Rain Runhan berbeda, ia tak memiliki ambisi besar seperti adiknya! Ia hanya ingin menjadi orang biasa yang sederhana.

Dilihat dari luar, Rain Runhan tampak seperti orang biasa dengan bakat yang sedang, tapi di dalam hatinya, ia sangat kuat! Memiliki tekad luar biasa dibandingkan orang seusianya, bahkan mampu melampaui diri sendiri di saat-saat sulit.

Karena Rain Runhan berada di ruang dunia yang gelap dan tersegel, satu-satunya jalan keluar adalah terus berlatih, menyamai adiknya, dan hanya dengan cara itu ia bisa terus hidup dengan penuh semangat!

“Adikku, kau harus menunggu aku keluar!”

Seruan menggema dalam hati Rain Runhan!

Dalam setiap latihan, ia tak takut gagal. Jika gagal, ia bisa mencoba lagi! Jatuh di mana, bangkit dari sana.

Rain Runhan seperti kecoa yang tak bisa dibunuh, kegagalan berulang tak melumpuhkannya, malah semakin menguatkan semangat juangnya!

Hari demi hari, tanpa kenal lelah, Rain Runhan selalu berlatih di ruang dunia yang tersegel.

Rain Runxian pun berlatih di ruang dimensi miliknya, di dunia bintang lapis kedua, mengingat perubahan bintang dengan sepenuh hati.

Kedua bersaudara itu, di ruang dimensi yang berbeda, saling menyamai, berlatih dalam diam...

Rain Runxian mengurus tugas-tugas di siang hari, dan malamnya membenamkan diri ke ruang dimensi untuk berlatih ingatan. Siang dan malam digabung, jumlah ingatan yang ia kumpulkan setiap hari sangatlah mengejutkan.

Rain Runxian mampu mengingat satu wilayah bintang setiap hari, dan ingatannya sangat kuat! Ia tak pernah lupa! Otaknya berkembang pesat, daya ingatnya benar-benar terasah!

Otak adalah anugerah, semakin cerdas seseorang, semakin lincah otaknya, daya ingatnya semakin menakjubkan!
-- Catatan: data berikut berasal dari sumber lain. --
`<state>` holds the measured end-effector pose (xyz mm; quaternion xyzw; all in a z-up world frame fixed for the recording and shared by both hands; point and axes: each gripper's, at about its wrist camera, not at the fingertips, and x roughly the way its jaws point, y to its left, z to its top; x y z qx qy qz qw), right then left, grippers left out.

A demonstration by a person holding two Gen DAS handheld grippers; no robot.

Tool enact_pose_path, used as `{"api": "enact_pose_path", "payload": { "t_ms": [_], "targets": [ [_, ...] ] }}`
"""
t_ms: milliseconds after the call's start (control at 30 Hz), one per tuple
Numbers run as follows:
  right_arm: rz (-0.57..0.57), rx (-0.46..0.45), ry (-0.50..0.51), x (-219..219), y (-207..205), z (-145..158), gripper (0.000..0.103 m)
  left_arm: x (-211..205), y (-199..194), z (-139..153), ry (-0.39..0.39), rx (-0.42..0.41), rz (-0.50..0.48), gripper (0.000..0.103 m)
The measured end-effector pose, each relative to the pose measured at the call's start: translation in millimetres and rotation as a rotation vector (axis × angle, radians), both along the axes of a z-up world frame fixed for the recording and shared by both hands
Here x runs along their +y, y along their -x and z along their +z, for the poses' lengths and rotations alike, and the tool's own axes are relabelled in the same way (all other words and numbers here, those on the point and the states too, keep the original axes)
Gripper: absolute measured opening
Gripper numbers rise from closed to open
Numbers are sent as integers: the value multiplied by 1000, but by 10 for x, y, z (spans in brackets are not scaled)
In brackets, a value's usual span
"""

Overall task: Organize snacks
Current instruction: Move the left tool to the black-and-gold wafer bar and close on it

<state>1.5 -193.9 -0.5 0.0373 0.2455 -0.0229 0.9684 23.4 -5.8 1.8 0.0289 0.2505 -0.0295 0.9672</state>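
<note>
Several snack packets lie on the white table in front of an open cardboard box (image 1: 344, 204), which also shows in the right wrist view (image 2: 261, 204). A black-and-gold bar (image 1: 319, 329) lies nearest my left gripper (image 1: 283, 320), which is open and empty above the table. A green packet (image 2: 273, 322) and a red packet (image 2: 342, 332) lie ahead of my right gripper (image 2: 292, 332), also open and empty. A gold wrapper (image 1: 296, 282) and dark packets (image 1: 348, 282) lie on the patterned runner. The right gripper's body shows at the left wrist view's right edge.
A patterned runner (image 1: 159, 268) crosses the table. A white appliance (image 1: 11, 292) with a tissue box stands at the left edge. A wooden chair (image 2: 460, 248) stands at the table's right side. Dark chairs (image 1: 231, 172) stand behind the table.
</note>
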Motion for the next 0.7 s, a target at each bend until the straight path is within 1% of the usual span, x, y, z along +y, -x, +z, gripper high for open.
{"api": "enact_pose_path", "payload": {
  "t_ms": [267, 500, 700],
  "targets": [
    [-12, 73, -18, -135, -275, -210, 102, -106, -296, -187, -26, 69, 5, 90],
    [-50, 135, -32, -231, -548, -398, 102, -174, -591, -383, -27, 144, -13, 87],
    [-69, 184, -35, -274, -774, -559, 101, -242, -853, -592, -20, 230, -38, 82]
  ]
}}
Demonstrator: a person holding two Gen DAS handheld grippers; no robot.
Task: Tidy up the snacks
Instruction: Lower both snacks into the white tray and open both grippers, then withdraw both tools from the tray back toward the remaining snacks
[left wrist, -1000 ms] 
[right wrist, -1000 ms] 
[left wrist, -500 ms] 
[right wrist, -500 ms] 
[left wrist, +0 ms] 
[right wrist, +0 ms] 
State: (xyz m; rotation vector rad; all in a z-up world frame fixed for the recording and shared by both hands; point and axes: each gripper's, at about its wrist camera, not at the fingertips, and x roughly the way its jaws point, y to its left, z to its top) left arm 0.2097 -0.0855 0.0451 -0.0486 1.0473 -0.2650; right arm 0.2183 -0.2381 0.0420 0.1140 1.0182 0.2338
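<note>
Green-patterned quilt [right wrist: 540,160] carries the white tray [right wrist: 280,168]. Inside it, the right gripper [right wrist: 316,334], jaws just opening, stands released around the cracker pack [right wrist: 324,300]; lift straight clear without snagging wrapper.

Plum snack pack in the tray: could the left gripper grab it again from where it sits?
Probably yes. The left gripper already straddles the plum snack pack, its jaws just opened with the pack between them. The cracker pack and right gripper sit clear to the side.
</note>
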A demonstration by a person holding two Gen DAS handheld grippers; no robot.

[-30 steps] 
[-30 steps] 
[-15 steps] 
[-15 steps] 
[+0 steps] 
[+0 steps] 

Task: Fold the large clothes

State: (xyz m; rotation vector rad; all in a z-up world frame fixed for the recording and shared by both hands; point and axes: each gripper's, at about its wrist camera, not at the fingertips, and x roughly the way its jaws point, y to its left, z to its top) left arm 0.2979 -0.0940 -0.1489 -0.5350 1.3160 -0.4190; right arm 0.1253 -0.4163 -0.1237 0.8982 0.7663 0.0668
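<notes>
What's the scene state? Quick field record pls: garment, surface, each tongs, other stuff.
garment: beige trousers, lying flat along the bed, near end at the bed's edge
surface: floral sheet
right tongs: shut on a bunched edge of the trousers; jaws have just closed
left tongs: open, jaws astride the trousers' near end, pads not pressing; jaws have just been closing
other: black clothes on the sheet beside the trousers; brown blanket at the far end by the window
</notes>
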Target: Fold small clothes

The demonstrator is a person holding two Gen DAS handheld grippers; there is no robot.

Kecepatan berlatih pun semakin tinggi!

Saat ini, kekuatan Rain Runxian masih rendah, hanya dengan berlatih ingatan dan mengembangkan potensi diri, ia bisa mengubah nasibnya.

Latihan butuh ketekunan dan bakat. Rain Runxian memiliki keunggulan di dua hal ini, terutama berkat otak terkuat yang ia miliki di kehidupan sebelumnya, sang raja ingatan, fondasi masa lalu yang sangat berpengaruh pada kecepatan berlatihnya! Bagi orang lain, menaikkan ranah dalam waktu singkat adalah impian yang mustahil, tugas yang tak bisa diselesaikan. Tapi bagi Rain Runxian, asal berlatih dengan tekun, semua bisa tercapai, bahkan keajaiban pun mungkin terjadi!

Bersatu hati, kekuatan mematahkan besi! Saling memahami, saling menyamai...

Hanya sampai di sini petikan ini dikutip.